Los anillos de Chariklo están cambiando y sorprenden a la ciencia

Los anillos de este pequeño cuerpo entre Saturno y Urano evolucionan en pocos años y desconciertan a los astrónomos del James Webb

by Tecnoandroid
Los anillos de Chariklo están cambiando y sorprenden a la ciencia

Los anillos de Chariklo han dejado a los astrónomos con una pregunta que no tiene respuesta fácil, porque algo se está moviendo ahí fuera. Hasta hace poco más de una década se daba por hecho que los sistemas de anillos eran cosa exclusiva de los grandes del Sistema Solar, esos gigantes como Júpiter, Saturno, Urano y Neptuno. Pero en 2013 apareció un intruso inesperado, un cuerpo menor de apenas 250 kilómetros de diámetro que orbita entre Saturno y Urano y que, contra todo pronóstico, tiene alrededor dos densos anillos. Ese cuerpo es Chariklo, y ahora resulta que sus anillos no son tan estables como se pensaba.

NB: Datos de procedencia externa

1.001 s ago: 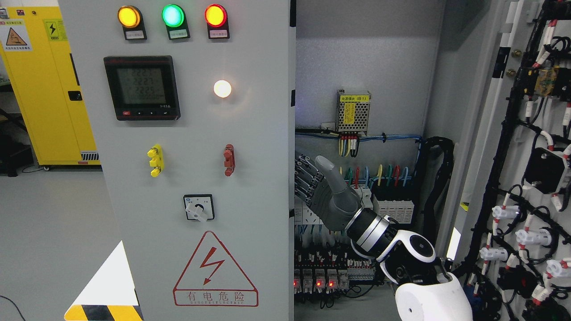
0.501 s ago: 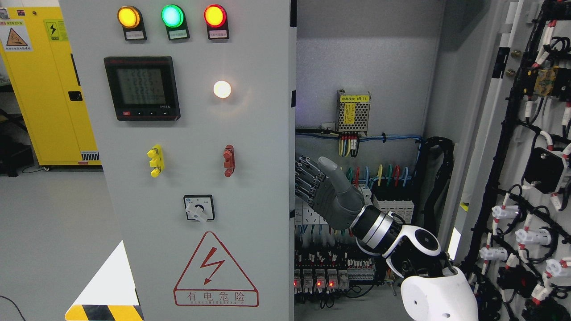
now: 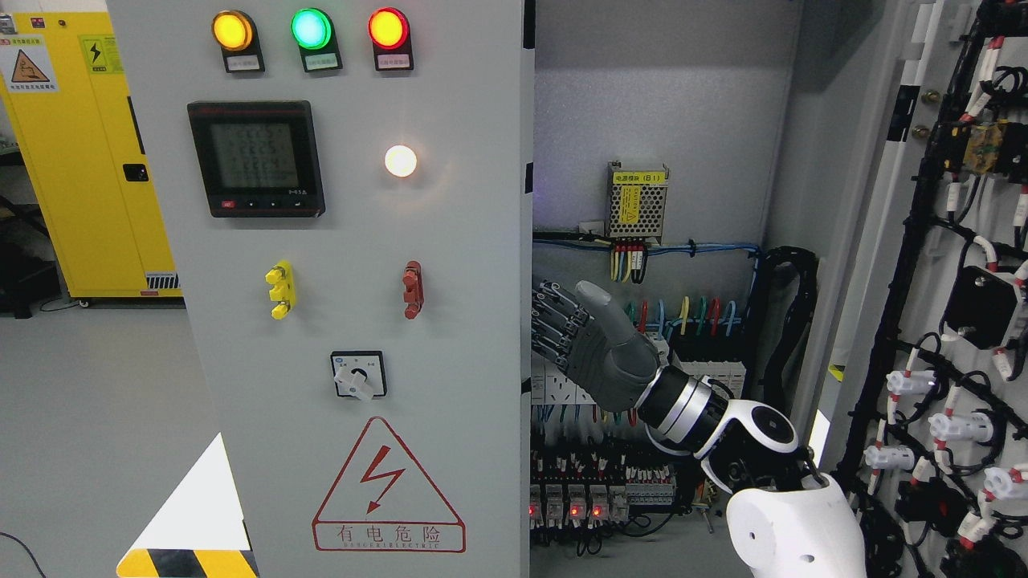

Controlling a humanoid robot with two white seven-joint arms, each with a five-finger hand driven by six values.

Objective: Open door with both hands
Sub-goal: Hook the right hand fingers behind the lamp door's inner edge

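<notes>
Left door: grey panel filling left-centre of view, free edge at about mid-picture, looks shut or nearly so; hard to tell the exact angle.
Right door: swung wide open at far right, inner face with black wiring and white connectors showing.
Right hand: inside the cabinet opening, fingers extended and close together, holding nothing, tips touching or just behind the left door's edge; thumb up.
Change: over the last second the forearm and elbow have slid right and down a little, wrist rotating; fingertips barely move, staying at the door edge.
Meaning: judged as settling a hooking contact behind the edge, ready to push or pull the left door outward; door itself has not moved yet.
Left hand: not in view.
Door front: three lamps, meter screen, rotary switch, shock warning triangle.
Cabinet inside: power supply, coloured wires, terminal rows behind the hand.
Background: yellow cabinet far left.
</notes>
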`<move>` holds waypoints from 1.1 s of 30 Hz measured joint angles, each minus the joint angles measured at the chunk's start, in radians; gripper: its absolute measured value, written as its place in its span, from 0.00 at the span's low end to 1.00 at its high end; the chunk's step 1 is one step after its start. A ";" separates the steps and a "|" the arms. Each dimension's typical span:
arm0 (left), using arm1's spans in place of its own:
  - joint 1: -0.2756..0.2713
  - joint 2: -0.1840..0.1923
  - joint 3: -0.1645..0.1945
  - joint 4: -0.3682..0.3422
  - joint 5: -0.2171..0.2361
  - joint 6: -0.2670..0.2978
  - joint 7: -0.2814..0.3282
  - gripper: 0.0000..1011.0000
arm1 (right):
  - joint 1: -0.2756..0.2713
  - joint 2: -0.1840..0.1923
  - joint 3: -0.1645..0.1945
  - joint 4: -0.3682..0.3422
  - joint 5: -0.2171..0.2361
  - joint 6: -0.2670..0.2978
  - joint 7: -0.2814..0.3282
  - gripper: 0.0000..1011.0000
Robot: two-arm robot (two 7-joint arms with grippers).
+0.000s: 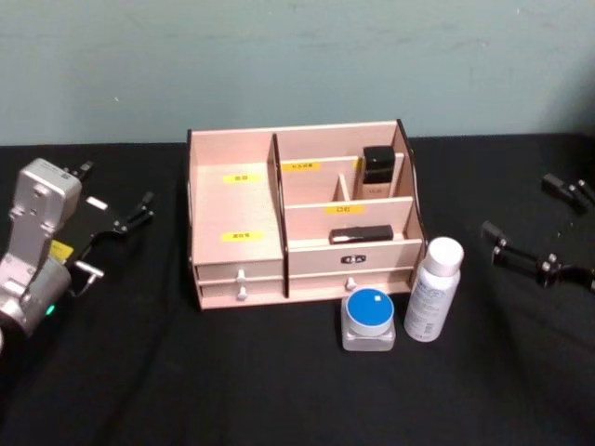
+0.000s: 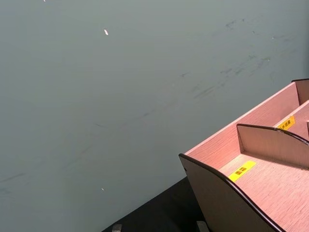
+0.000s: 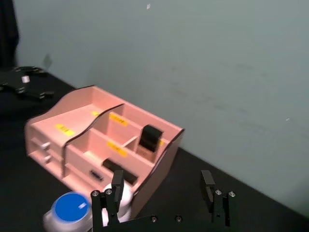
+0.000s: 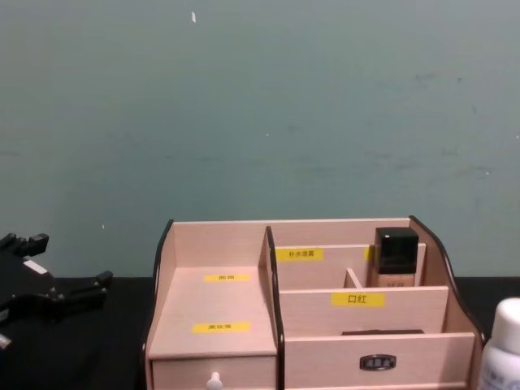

El 18 de octubre de 2022 el Instituto de Astrofísica de Andalucía (IAA-CSIC) lideró una observación con el telescopio espacial James Webb para estudiar esos anillos mediante una técnica curiosa, la ocultación estelar. En pocas palabras, se mide cómo baja la luz de una estrella cuando el objeto pasa por delante. Un nuevo estudio publicado en Science Advances, también liderado por el IAA-CSIC, demuestra por primera vez que el sistema de anillos ha cambiado en apenas unos años. Pablo Santos-Sanz, investigador que dirige el trabajo, lo cuenta así: el anillo interior muestra una opacidad bastante mayor, mientras que el exterior aparece más débil. Cambios opuestos, algo que nadie tenía en la lista.

Un logro que costó lo suyo

Detrás de esto hay también una hazaña técnica notable. Fue la primera ocultación estelar predicha y planificada específicamente para observarse con el James Webb, y salió bien. Conseguirlo, explica Yücel Kilic, coautor del estudio, exigió conocer con una precisión enorme la órbita de Chariklo, la posición de la estrella gracias a la misión Gaia de la ESA y la trayectoria del propio telescopio alrededor del punto de Lagrange L2, a unos 1,5 millones de kilómetros de la Tierra. En el momento clave, Chariklo se movía respecto al telescopio a solo 2,5 kilómetros por segundo. Esa velocidad tan baja permitió una resolución espacial como nunca antes.

Estos anillos son tan estrechos y están tan lejos que no se pueden fotografiar directamente, ni siquiera con el Webb ni con los mayores telescopios terrestres. Por eso la ocultación estelar es la vía indirecta que salva la papeleta. Y los resultados obligan a repensar cosas que parecían asentadas. Estos sistemas se consideraban estables, y ahora Santos-Sanz apunta que hay que replantear cómo se forman y qué los mantiene en pie. El origen de los cambios sigue abierto, podría ser evolución real de los anillos, diferencias por los filtros usados o una mezcla de ambos.